● Work instruction
The lines from the one containing "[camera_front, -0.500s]" through the last line below, both ends included, must be reproduced exactly, with no pictures.

● Source data
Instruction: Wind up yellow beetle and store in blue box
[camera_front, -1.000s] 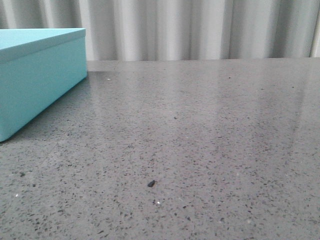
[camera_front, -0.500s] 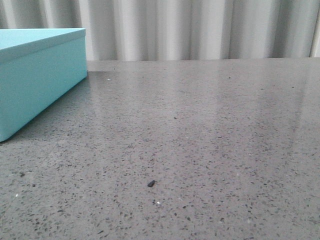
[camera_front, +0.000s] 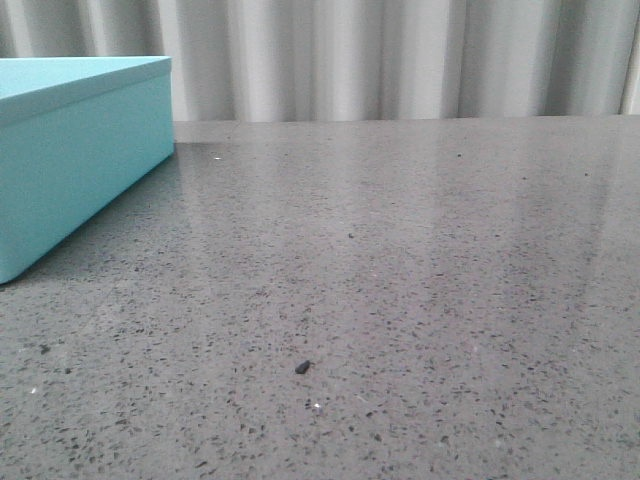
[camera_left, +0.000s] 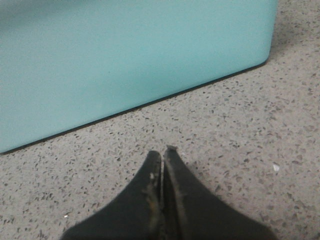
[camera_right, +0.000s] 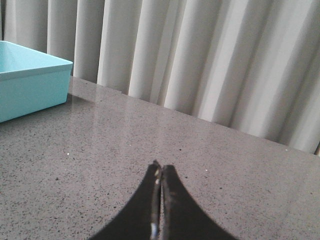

● Response to the exercise
[camera_front, -0.500s] 
[camera_front, +0.000s] 
[camera_left, +0.000s] 
[camera_right, +0.000s] 

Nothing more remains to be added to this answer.